MORTGAGE DATA MINING

PROJECT BACKGROUND

Whilst the Bank of England have recently announced ‘scrapped’ affordability tests due to other reliable sources for affordability, (Financial Policy Committee confirms withdrawal of Mortgage Market Affordability Test 2023), the Financial Conduct Authority maintain the compulsory policy that responsible lending should be a major objective for banks; according to the FCA handbook, in section MCOB 11.6.2 R, it has been stated that banks must assess the customer’s ability to repay debt, (MCOB 11.6 1 Responsible Lending and Financing 2014).
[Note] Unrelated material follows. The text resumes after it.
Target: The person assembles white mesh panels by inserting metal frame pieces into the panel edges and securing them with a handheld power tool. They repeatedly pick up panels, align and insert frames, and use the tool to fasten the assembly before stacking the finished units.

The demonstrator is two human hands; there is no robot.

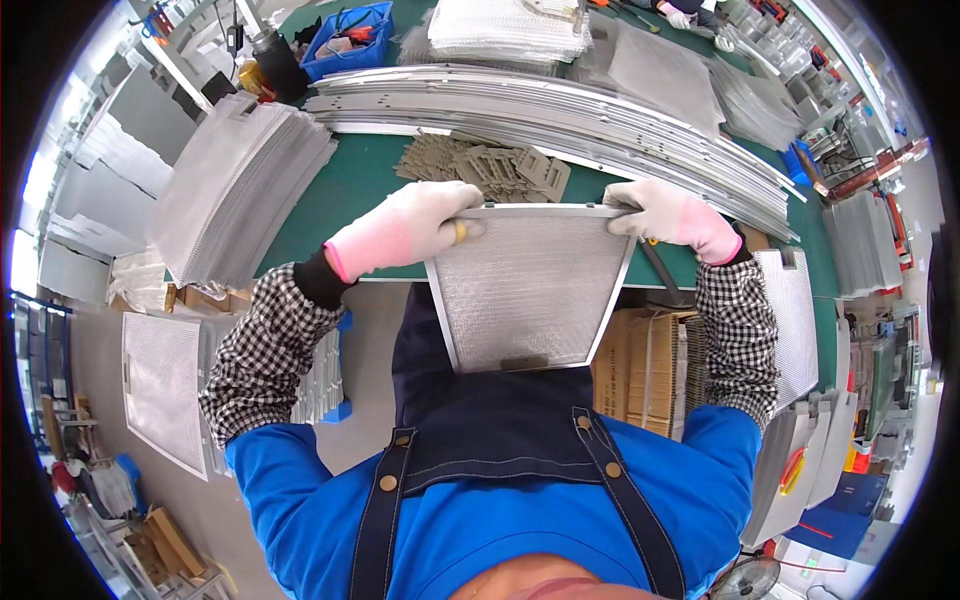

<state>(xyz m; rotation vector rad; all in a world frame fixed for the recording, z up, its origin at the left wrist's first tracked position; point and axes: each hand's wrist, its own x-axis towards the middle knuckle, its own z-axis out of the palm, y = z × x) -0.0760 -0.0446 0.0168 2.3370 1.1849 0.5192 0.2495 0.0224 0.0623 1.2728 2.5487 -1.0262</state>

Therefore, this became the main objective of the proposed data model by Random Forest and C4.5 – to assess data patterns which can support rigorous assessments of affordability criterions.

PROJECT AIM

The aim of this project was to assess the capabilities of each algorithm in capturing valuable information from the existing dataset provided and identifying which algorithm explores areas of the decision space in mortgage cultures efficiently, such as, affordability criteria – this was examined through the comparison of various data models built by the selected algorithms.

THE DATA

The mortgage dataset provided contained various continuous and discrete data, aside from personal identifiable data such as Customer ID, Names, Ages, Gender, etc.,

The data outlined was discussed, and explored for analysis of its’ significance to the algorithms selected and it’s value towards the assessment of affordability criterions - as these are machine learning algorithms that are expected to learn the behaviours and patterns of a customer who has defaulted or paid existing mortgages or loans, it was crucial that the data provided to the algorithm is pre-processed and simplified prior to the upcoming experiments.

THE 8 EXPERIMENTS

Following this process aimed to develop further understanding of the data to assess any areas of erroneous or unrealistic data that may exist and examine the ethical, legal, and social issues behind the current dataset, in hopes of manipulating the algorithm to adopt mortgage-led thinking as a method of implementation for the data model it develops.

I conducted 8 experiments to establish how hyperparameter tuning supports algorithms in making informed decisions, I also ensured to make use of further classification accuracy methods/scores such as ROC Curves, True-Positive Rates and Error Rates, as it is widely known that classification accuracy scores are not the only measurement of performance.